22 de jun. de 2013

Língua - Vidas em Português



“Quase me apetece dizer que não há uma língua portuguesa, há línguas em português.” Essas poucas palavras do escritor português José Saramago aglomeram e sintetizam muito bem conceitos importantes abordados no documentário Língua, Vidas em Português, de Victor Lopes, 2002.

Em primeiro lugar, consideremos o conceito de comunidade linguística. O português é a língua oficial de nove países (Angola, Brasil, Cabo Verde, Guiné-Bissau, Guiné-Equatorial, Moçambique, Portugal, São Tomé e Príncipe e Timor Leste), falada por mais de 270 milhões de pessoas em todo o mundo, 250 milhões das quais falantes nativos. Essas comunidades espalhadas ao redor do globo estão unidas por um vínculo que transcende as barreiras geográficas, a saber, a língua portuguesa.

O escritor Mia Couto observa que, com a mestiçagem cultural, o português perdeu o dono e passou a ser gerido por mecanismos culturais, e não apenas linguísticos. Corroborando tal afirmação, a cantora portuguesa Teresa Salgueiro declara que entre Brasil e Portugal não há uma identificação total, porque se tratam de culturas muito diferentes. “Falamos a mesma língua, mas ela não é falada da mesma maneira”, ela acrescenta. Pode-se dizer que o mesmo fenômeno ocorre no âmbito dos outros países em que se fala o português, quando comparados uns com os outros. No entanto, isso não dissipa o conceito de comunidade linguística, que continua existindo incólume, desafiando as barreiras geográficas e culturais existentes.

Um segundo conceito, o de variação linguística, está estreitamente ligado às diferenças culturais manifestadas pela comunidade linguística em seus diferentes retratos. O escritor João Ubaldo Ribeiro declara que, se as línguas não mudassem, falaríamos o latim até hoje. Sim, as línguas mudam. Mas a mudança não ocorre da noite para o dia. Antes, ela pressupõe um período de variação linguística. E isso não é exclusividade do português, todas as línguas sofrem variação.

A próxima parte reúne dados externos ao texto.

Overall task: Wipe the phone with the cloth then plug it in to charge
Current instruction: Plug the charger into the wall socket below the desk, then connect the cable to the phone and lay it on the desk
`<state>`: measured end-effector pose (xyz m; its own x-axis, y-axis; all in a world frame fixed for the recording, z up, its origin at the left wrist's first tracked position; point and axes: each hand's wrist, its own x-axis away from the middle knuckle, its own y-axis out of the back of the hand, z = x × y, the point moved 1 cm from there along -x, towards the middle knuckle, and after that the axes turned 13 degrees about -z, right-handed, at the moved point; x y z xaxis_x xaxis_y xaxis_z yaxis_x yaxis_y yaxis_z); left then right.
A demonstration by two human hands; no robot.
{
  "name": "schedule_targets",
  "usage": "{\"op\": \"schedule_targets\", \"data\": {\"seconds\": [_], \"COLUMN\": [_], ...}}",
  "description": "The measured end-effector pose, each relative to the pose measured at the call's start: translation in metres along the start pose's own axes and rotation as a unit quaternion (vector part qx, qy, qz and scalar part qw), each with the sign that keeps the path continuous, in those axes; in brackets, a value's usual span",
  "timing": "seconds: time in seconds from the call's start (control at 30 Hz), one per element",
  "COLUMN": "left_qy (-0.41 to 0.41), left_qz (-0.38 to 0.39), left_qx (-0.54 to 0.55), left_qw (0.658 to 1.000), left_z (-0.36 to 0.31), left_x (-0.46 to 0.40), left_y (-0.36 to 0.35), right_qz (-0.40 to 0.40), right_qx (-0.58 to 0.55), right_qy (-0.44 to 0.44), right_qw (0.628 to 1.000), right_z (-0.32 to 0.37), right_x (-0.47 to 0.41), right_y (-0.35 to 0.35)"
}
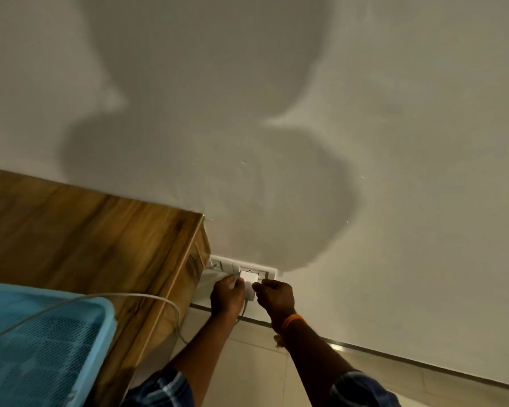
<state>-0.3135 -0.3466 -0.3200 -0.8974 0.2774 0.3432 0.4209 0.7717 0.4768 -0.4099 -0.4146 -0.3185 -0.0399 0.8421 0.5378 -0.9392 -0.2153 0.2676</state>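
A white charger plug sits in the white wall socket plate low on the wall, beside the wooden cabinet. My left hand grips the plug's left side. My right hand pinches its right side, fingers curled. A white cable runs from the plug over the cabinet top and across the blue basket. Neither the phone nor the cloth is in view.
A wooden cabinet stands against the wall at left, with a blue mesh basket on it. The plain wall fills the upper view. A tiled floor lies below, with a dark skirting strip.
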Motion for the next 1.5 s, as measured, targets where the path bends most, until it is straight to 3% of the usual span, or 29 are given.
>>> {"op": "schedule_targets", "data": {"seconds": [0.33,0.53,0.67,0.77,0.97,1.1,1.23,1.5], "left_qy": [-0.103,-0.181,-0.173,-0.215,-0.234,-0.217,-0.195,-0.142], "left_qz": [0.041,0.009,-0.002,-0.015,-0.092,-0.144,-0.180,-0.164], "left_qx": [-0.036,-0.030,0.017,0.025,0.002,-0.006,-0.015,-0.082], "left_qw": [0.993,0.983,0.985,0.976,0.968,0.965,0.964,0.973], "left_z": [-0.068,-0.123,-0.154,-0.164,-0.153,-0.136,-0.100,-0.011], "left_x": [0.046,0.084,0.099,0.112,0.136,0.149,0.165,0.187], "left_y": [0.072,0.148,0.216,0.278,0.421,0.492,0.548,0.596], "right_qz": [0.068,0.084,0.103,0.119,0.232,0.283,0.321,0.373], "right_qx": [-0.019,0.040,0.059,0.084,0.115,0.134,0.208,0.407], "right_qy": [0.057,0.170,0.247,0.303,0.398,0.411,0.468,0.597], "right_qw": [0.996,0.981,0.962,0.942,0.880,0.856,0.796,0.582], "right_z": [0.086,0.139,0.183,0.206,0.233,0.233,0.211,0.150], "right_x": [0.085,0.156,0.216,0.268,0.391,0.457,0.509,0.550], "right_y": [0.024,0.026,0.014,0.000,-0.039,-0.068,-0.096,-0.135]}}
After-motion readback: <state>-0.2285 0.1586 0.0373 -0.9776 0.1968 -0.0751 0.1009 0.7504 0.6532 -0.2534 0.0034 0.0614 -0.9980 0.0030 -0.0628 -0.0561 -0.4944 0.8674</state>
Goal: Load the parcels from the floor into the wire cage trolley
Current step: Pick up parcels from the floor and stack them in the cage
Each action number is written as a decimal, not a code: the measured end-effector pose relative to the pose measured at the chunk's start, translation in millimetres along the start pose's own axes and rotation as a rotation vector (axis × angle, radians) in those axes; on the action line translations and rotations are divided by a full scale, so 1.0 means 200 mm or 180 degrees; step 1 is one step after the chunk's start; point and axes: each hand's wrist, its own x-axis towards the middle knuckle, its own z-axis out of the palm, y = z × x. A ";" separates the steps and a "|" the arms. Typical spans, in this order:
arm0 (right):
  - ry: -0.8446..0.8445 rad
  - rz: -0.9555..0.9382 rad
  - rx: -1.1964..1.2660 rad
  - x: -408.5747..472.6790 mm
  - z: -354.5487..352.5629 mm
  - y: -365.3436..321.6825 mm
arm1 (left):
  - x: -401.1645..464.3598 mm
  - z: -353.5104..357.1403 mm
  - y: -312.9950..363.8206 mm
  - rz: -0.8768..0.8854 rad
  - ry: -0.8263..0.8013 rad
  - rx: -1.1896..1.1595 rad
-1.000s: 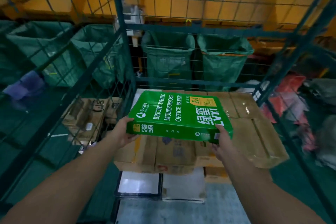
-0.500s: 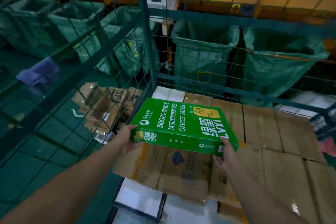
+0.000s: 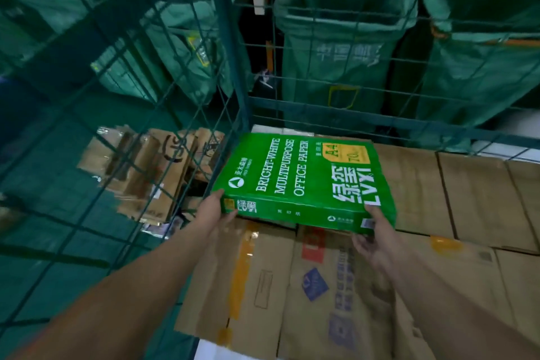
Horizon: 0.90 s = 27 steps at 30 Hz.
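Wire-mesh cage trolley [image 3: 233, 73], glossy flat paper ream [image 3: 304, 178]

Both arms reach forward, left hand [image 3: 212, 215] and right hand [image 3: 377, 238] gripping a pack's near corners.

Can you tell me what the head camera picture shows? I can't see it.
Two hands, left hand and right hand, hold a green paper box over cardboard boxes inside a wire cage trolley. Green sacks hang behind it.
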 end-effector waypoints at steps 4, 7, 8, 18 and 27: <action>-0.0043 0.0020 -0.0219 0.16 0.06 0.00 | 0.19 0.07 -0.01 0.0050 0.0000 0.0198; -0.0097 0.0010 -0.0400 0.22 0.09 0.00 | 0.30 0.10 0.00 0.0068 0.0023 0.0460; -0.0120 -0.0003 -0.0446 0.25 0.10 -0.01 | 0.33 0.10 0.00 0.0012 -0.0021 0.0486; -0.0020 -0.0116 -0.0561 0.44 0.15 0.04 | 0.55 0.16 -0.04 0.0202 0.0053 0.1045; -0.0211 -0.0176 -0.0568 0.46 0.19 0.14 | 0.64 0.15 -0.03 0.0613 0.0142 0.1434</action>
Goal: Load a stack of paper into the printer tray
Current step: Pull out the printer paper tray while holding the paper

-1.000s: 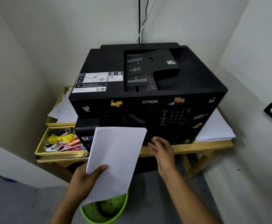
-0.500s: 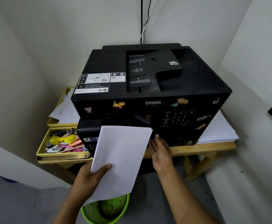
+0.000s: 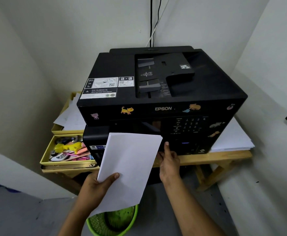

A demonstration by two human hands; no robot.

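Observation:
A black Epson printer (image 3: 164, 92) with animal stickers sits on a wooden table (image 3: 207, 156) in a corner. My left hand (image 3: 95, 188) grips a stack of white paper (image 3: 130, 167) by its lower left corner, thumb on top, in front of the printer's lower front. My right hand (image 3: 169, 160) reaches to the printer's lower front just right of the paper, fingers pointing up against the black panel. The stack hides the tray area and part of my right hand's fingers.
A yellow drawer organiser (image 3: 66, 150) with pens and small items stands left of the printer, loose sheets (image 3: 71, 116) above it. More white paper (image 3: 233, 138) lies on the table at the right. A green basket (image 3: 112, 222) sits on the floor below. Walls close in on both sides.
My left hand has lifted the paper stack slightly up and to the right. My right hand has slid left toward the paper and turned its fingers more upright against the printer front.

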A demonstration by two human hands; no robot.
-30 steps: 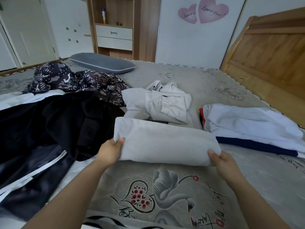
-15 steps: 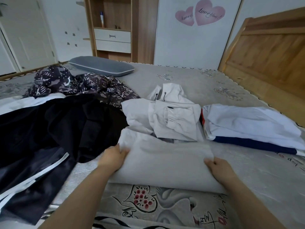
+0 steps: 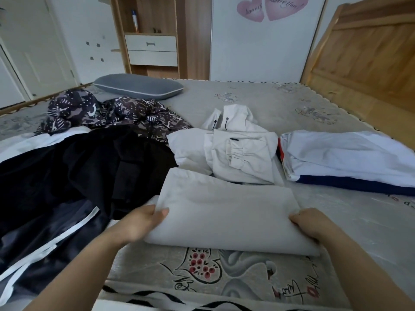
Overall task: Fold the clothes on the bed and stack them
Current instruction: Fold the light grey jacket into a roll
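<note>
A cream-white hooded garment (image 3: 226, 212) lies on the bed in front of me, its lower part folded into a flat panel. My left hand (image 3: 141, 223) grips the panel's left edge, thumb on top. My right hand (image 3: 312, 223) holds its right edge, fingers tucked under the cloth. The garment's sleeves and hood (image 3: 235, 140) lie bunched behind the panel. A folded white and navy garment (image 3: 350, 160) lies to the right. A black garment with white stripes (image 3: 67, 182) spreads out on the left, with a dark patterned one (image 3: 107, 113) behind it.
The bed's grey printed mat (image 3: 224, 277) shows below the panel. A grey pillow (image 3: 139, 86) sits at the far side. The wooden headboard (image 3: 363, 59) rises on the right. A wooden shelf unit with drawers (image 3: 152, 39) stands against the far wall.
The folded panel, held up off the bed a second ago, has come down flat onto the mat. Both hands stayed on its side edges and lowered with it.
</note>
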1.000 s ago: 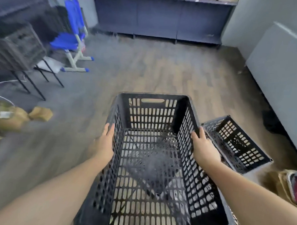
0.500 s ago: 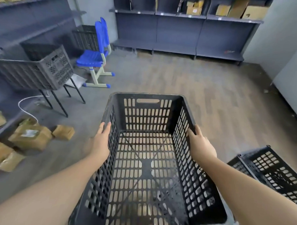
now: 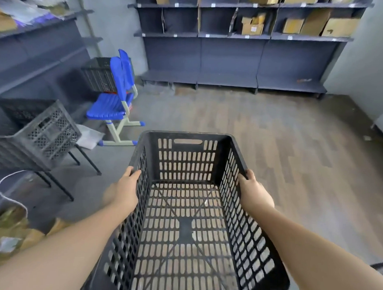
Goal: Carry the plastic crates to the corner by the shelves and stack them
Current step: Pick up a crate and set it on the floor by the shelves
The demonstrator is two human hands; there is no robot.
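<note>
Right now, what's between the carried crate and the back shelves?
Only bare wood floor, per the head view. The crate, held by the left hand and right hand, faces the shelves. The blue chair stands off left.

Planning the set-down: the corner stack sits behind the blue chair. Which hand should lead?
Left, probably. The left hand grips the carried crate on the side nearer the corner crates behind the blue chair. The right hand grips the far rim and would likely follow.

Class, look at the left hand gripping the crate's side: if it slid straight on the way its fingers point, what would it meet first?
Probably nothing close: the left hand points along the black crate's left rim. Beyond lies bare floor, then the back shelves; depth is unclear.
</note>
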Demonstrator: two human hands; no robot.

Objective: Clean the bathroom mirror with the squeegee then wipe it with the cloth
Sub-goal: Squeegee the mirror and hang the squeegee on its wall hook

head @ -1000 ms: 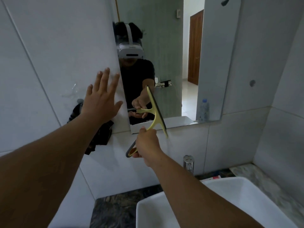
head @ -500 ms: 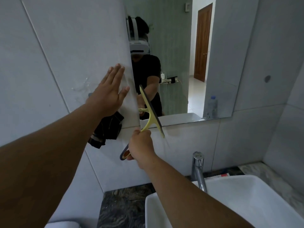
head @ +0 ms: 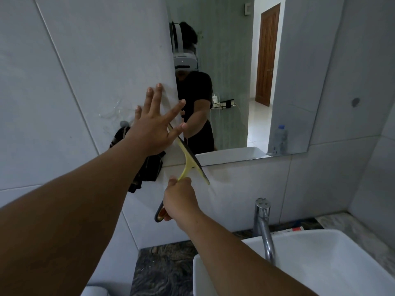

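Right hand (head: 181,199): gripping squeegee (head: 188,159) handle, blade crossing mirror (head: 235,82) bottom edge
Left hand (head: 154,124): fingers spreading open beside mirror
Advice: keeping blade flat, pressing evenly

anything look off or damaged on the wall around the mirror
Yes. A dark round mark or hole sits on the tile right of the mirror, and streaky residue smears the tile left of it, just above a dark cloth hanging there.
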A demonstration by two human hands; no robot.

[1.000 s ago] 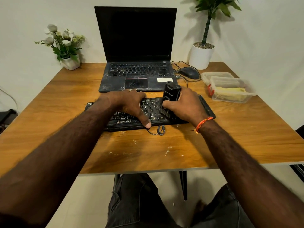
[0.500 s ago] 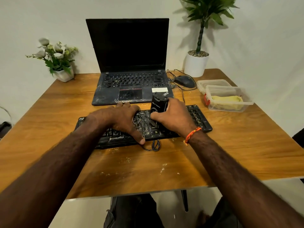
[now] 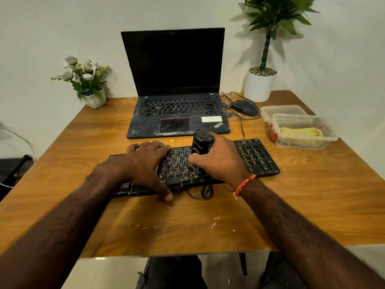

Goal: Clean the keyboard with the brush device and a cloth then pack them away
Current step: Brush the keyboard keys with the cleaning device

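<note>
Right hand (image 3: 220, 161) closed around the upright brush device (image 3: 201, 146), its bristle end down on the keys at mid-keyboard. Left hand (image 3: 145, 163) lies flat and open, steadying the keyboard (image 3: 256, 157), whose long axis runs left to right; uncleaned keys likely lie to the right of the brush. The cloth (image 3: 300, 135) sits in a clear box (image 3: 329, 138), well apart on the right-hand side.

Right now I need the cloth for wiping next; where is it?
The yellow cloth lies inside the clear container at the table's right edge, right of the keyboard, in front of its lid.
</note>
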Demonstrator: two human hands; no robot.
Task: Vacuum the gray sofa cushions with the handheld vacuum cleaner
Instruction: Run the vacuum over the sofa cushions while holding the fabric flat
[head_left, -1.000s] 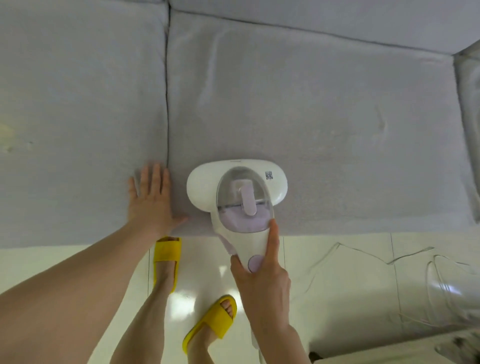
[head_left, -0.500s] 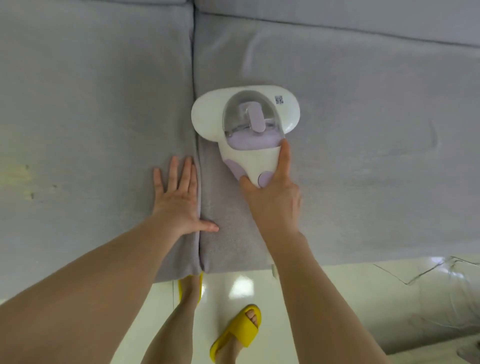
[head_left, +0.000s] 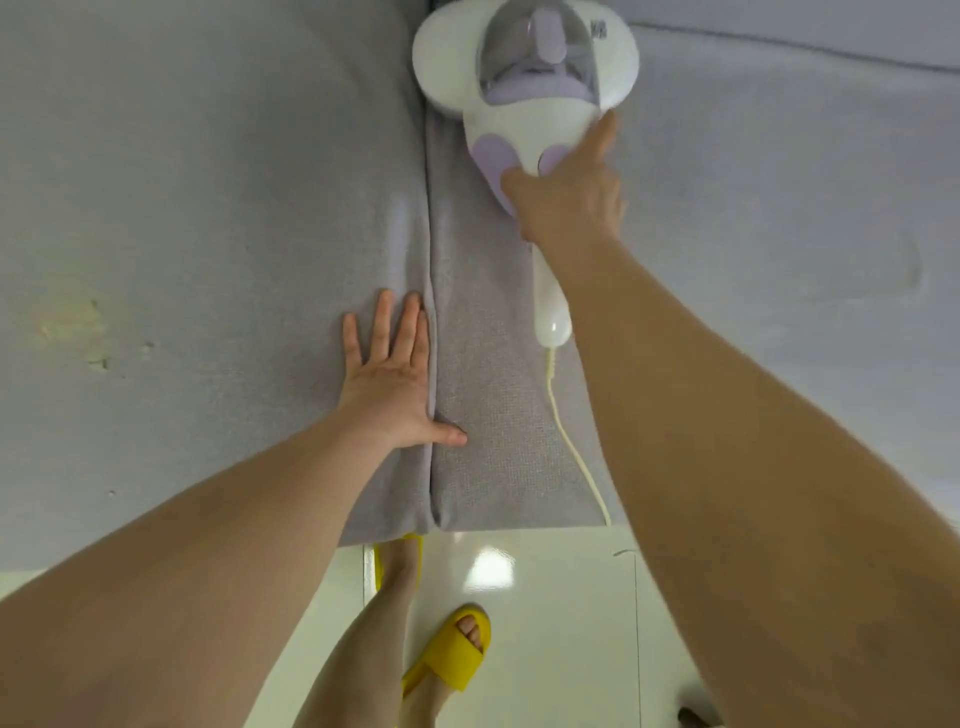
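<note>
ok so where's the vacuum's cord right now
In the head view the white cord trails from the vacuum handle's tail across the right cushion to its front edge, beside the right forearm and right of the left hand.

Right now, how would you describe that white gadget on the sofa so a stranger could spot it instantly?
Start at the gray sofa and follow the seam between its two cushions toward the backrest. Just right of that seam sits the handheld vacuum, gripped by the right hand. It is the only glossy white thing there, with lilac patches, a clear dust dome and a thin white cord trailing off the front edge.
</note>
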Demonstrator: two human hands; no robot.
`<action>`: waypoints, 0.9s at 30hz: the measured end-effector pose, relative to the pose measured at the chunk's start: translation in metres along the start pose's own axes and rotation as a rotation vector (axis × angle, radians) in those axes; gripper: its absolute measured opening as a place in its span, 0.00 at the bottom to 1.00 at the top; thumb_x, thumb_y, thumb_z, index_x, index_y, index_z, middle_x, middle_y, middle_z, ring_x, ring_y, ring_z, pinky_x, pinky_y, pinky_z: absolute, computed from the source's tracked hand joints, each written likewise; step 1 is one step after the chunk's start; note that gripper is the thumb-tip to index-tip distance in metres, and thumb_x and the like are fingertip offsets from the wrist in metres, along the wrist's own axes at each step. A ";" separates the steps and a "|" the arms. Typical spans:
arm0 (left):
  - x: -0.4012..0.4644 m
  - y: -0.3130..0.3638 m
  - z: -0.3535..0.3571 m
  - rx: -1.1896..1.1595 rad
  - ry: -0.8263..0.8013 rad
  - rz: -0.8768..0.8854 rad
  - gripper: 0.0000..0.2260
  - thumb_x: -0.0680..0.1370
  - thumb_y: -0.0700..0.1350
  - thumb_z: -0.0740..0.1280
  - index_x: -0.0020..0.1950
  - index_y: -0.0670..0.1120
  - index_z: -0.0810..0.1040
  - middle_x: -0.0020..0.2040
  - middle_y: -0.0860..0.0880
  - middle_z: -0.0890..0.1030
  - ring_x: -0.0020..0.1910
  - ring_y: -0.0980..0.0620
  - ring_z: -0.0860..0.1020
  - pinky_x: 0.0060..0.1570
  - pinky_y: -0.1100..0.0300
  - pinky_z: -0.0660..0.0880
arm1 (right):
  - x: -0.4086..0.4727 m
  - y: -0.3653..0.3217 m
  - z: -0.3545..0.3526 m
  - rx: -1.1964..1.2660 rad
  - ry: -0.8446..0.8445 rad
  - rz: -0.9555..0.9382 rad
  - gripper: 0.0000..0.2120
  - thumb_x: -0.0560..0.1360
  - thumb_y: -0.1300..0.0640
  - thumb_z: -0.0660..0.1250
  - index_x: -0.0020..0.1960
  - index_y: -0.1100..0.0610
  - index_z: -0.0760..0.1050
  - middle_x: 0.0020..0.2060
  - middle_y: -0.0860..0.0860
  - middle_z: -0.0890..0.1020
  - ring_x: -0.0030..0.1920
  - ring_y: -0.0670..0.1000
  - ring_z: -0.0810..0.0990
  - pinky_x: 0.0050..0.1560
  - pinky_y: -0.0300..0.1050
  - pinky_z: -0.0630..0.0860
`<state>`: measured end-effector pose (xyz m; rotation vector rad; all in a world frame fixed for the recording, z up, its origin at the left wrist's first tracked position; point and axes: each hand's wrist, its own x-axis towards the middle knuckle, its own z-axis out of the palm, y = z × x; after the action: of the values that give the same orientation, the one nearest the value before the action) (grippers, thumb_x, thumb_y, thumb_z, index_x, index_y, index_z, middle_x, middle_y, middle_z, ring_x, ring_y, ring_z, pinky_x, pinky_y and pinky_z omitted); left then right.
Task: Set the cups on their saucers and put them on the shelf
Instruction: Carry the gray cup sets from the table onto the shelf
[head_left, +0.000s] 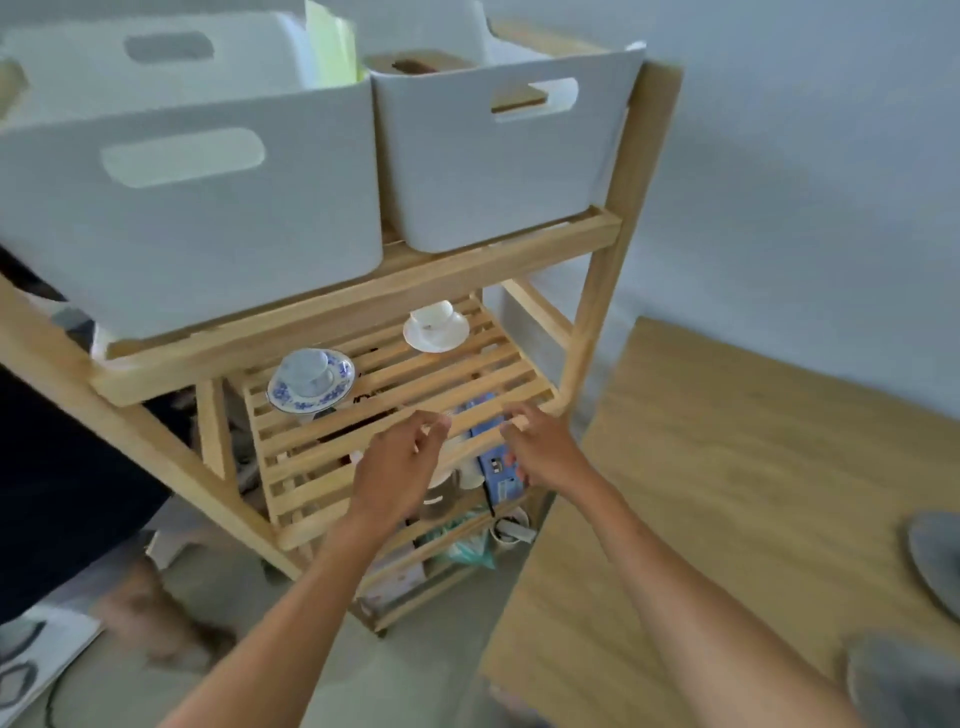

O escritor Mia Couto acrescenta que ‘o português é uma língua que aceita muito, que é capaz de se casar com o chão’ onde é falada, indicando sua permeabilidade por tonalidades e variações, que não a empobrecem, mas a embelezam. A variação linguística poderia ser classificada com fenômeno natural. Estranho seria se não houvesse variação. Do ponto de vista linguístico, não há variante inferior ou superior. Do ponto de vista social, porém, algumas variantes são estimagtizadas, ao passo que outras não, dependendo do prestígio dos falantes que as adotam. Isso nos leva ao terceiro conceito que queremos abordar, o conceito de certo e errado.

O que é certo e o que é errado na língua? Tradicionalmente, quase todo desvio da norma padrão, prescrita pela gramática normativa, é considerado como erro. Isso é o que as crianças aprendem desde as primeiras lições sobre a língua, na escola. Naturalmente, as formas que se desviam daquela norma, mas que são utilizadas por falantes cultos, tendem a ser aceitas na maioria das situações de fala. Em contrapartida, do ponto de vista linguístico, é essa tradição que parece estar errada. Para os linguistas, existem construções gramaticais e agramaticais, mas não há o certo em oposição ao errado, no uso da língua. Existem variantes de prestígio e variantes desprestigiadas. Essas variantes fazem parte do processo de transformação a que a língua é continuamente submetida.

 Tal processo de transformação é inevitável, observa José Saramago, segundo os lugares onde ela é falada. Isso nos leva ao paradoxal quarto e último conceito aqui tratado, o de uniformidade e diversidade dialetal. O escritor João Ubaldo Ribeiro aponta uma pluralidade de culturas e subculturas no Brasil que, por sua vez, resulta na diversidade no modo de falar do brasileiro, de acordo com fatores regionais, temporais, sociais e mesmo pessoais.

Essa diversidade dialetal pode ser vista também ao se observarem os falantes do português ao redor do mundo. Ao passo que a existência da diversidade dialetal não possa ser contestada, a língua preserva uma unidade estrutural, uma uniformidade em seu âmago, que a torna imediatamente reconhecível por seus falantes onde quer que a ouçam. As folhas de uma árvore podem assumir coloração diferente, variando de acordo com época do ano, exposição ao sol, vento e umidade. Mas seus galhos, tronco e raízes permanecem, uma vez atingida a maturidade. Do mesmo modo, a amadurecida língua portuguesa apresenta diversidade, tons e cores, em seus elementos menores, mas sua estrutura permanece uniforme.


Nas palavras do escritor português José Saramago, ‘as transformações não tiram a evidência de que se trata do corpo da língua portuguesa. É um corpo espalhado pelo mundo’.